Institute of Gastroenterology, Department of Internal Medicine, Tokyo Women's Medical University, Tokyo, Japan.
Department of Microbiology, Tokyo Metropolitan Institute of Public Health, Tokyo, Japan.
J Gastroenterol Hepatol. 2019 Oct;34(10):1836-1842. doi: 10.1111/jgh.14655. Epub 2019 Apr 10.
The incidence of acute hepatitis A [AH (A)] is decreasing because of improvements in hygiene; however, cases of sporadic severe hepatitis are still being reported. We assessed the epidemiology of AH (A) in Japan.
This was a hospital-based retrospective study, in which 126 AH (A) patients (96 men [76%], median age 39 [range, 19-66] years) were enrolled. Patients diagnosed with AH (A) before 2001 (n = 79) and after 2001 (n = 47) were compared.
The incidence of AH (A) showed peaks in 1990, 1999, and 2018. After 2001, one patient had hepatitis B virus, four had human immunodeficiency virus, and three had syphilis coinfections. Before and after 2001, HAV was transmitted, respectively, by raw oysters (28% and 26%), overseas travel (19% and 28%), and sexual contact (0% and 19%) (P < 0.01). The frequencies of symptoms were appetite loss (51% and 32%), fever (63% and 81%), and diarrhea (3% and 13%) (all P < 0.05), respectively. On admission, the median levels of alanine aminotransferase (1455 and 3069 U/L) and γ-glutamyl transpeptidase (221 and 345 U/L) were significantly higher (P < 0.01), and the prothrombin time (77.5% and 65.9%) and platelet count (22.7 and 16.4 × 10/μL) were significantly lower after 2001 (P < 0.05). A time to normalization of the bilirubin level ≥ 30 days was associated with older age and a diagnosis of AH (A) after 2001.

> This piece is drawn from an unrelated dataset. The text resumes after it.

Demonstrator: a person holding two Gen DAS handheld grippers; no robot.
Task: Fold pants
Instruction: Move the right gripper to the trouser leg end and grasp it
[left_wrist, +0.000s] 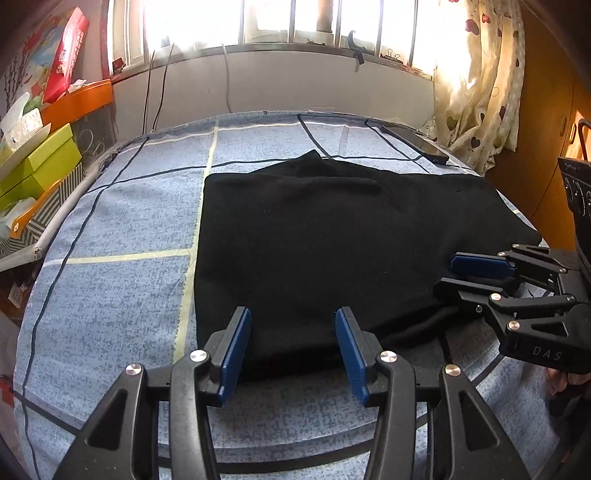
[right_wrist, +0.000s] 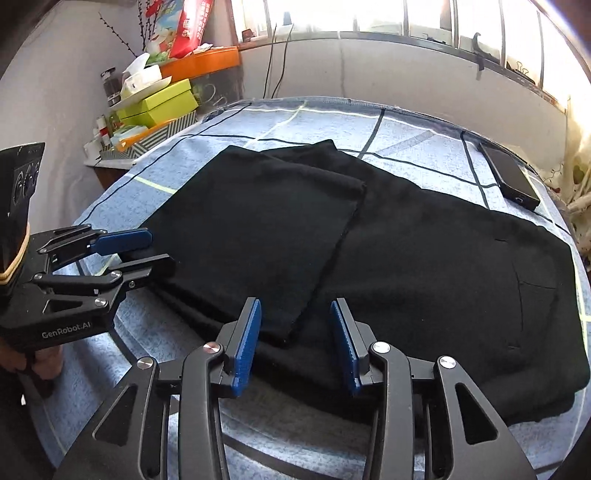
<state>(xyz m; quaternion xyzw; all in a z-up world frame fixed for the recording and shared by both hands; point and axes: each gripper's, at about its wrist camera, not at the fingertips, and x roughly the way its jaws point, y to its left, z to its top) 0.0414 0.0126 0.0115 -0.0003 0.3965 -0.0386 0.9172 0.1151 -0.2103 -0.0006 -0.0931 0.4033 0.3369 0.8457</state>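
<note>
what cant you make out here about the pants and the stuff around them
- Black pants: seams and waistband lost in dark cloth, both views.
- Their near hem, left wrist view: behind the left tongs.
- Dark flat device: too small to identify.
- Window: overexposed, nothing outside readable.
- Red pack: print too small to read.

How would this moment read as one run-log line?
pants: partly folded on bed | left gripper: open, empty | right gripper: open, empty
</note>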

Outbreaks and severe AH (A) cases due to sexual transmission have been reported recently. It is necessary to examine their sexual behavior and other sexual infection.
由于卫生条件的改善,急性甲型肝炎(AH(A))的发病率正在下降;然而,仍有散发性重症肝炎的报道。我们评估了日本的 AH(A)流行病学。
这是一项基于医院的回顾性研究,共纳入 126 例 AH(A)患者(96 例男性[76%],中位年龄 39 岁[范围 19-66 岁])。比较了 2001 年前(n=79)和 2001 年后(n=47)诊断为 AH(A)的患者。
AH(A)的发病率在 1990 年、1999 年和 2018 年出现高峰。2001 年后,1 例合并乙型肝炎病毒,4 例合并人类免疫缺陷病毒,3 例合并梅毒感染。2001 年前和 2001 年后,甲型肝炎病毒分别通过生牡蛎(28%和 26%)、海外旅行(19%和 28%)和性接触(0%和 19%)传播(均 P<0.01)。症状的发生率分别为食欲减退(51%和 32%)、发热(63%和 81%)和腹泻(3%和 13%)(均 P<0.05)。入院时,丙氨酸氨基转移酶(1455 和 3069 U/L)和γ-谷氨酰转肽酶(221 和 345 U/L)水平显著升高(均 P<0.01),凝血酶原时间(77.5%和 65.9%)和血小板计数(22.7 和 16.4×10/μL)显著降低(均 P<0.05)。胆红素水平正常化时间≥30 天与年龄较大和 2001 年后诊断为 AH(A)相关。
最近有报道称性传播引起的暴发和严重 AH(A)病例。有必要检查他们的性行为和其他性传播感染。